Sacked for GM

(34 Posts)
BumpleLeeds Mon 21-Dec-20 19:19:23

I'm in a dilemma and just wanted some opinions, please...

My partner has been sacked for gross misconduct and I'm not sure how I should feel / what we should do. I don't want to talk to friends about this yet as I'm not sure how they will react, and I don't want this to impact on our children. Our parents do know the full situation and are being very supportive.

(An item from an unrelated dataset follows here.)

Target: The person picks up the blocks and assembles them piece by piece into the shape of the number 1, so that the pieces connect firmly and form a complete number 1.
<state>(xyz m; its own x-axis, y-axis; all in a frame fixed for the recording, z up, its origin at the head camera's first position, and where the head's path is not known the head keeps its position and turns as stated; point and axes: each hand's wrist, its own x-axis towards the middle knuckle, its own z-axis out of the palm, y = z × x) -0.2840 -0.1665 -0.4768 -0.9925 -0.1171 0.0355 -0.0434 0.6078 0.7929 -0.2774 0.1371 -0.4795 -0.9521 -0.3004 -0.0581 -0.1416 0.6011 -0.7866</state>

Without going into full details, I'm confident that the reason for his dismissal was a one-off mistake on his part - and his line manager has said that they think the HR department have been extremely hard on him. However, this situation has put our family in a dire situation. He's appealing his employer's decision, while at the same time actively looking for work. He's had one interview for a job so far, and explained what has happened during the interview (as it would have come out in a reference). He didn't hear anything back, even after approaching the company for feedback. I'm worried that this whole situation could mean he's unemployable. I'm working, but can't support our family on my own.

This is a mess, and I need to keep things together as he's very depressed that he's the cause of all this. Does anyone have any advice as to how he can approach looking for other work given the situation?

OP’s posts: |
Iwillneverbesatisfied Mon 21-Dec-20 22:03:44

is he in a union? I'm guessing not?

He's doing the right thing by appealing.

I would recommend he make a subject access request for all information they have on file about him and for a copy of his disciplinary record and notes - this will give him a better idea of what he has done wrong and help him with his appeal.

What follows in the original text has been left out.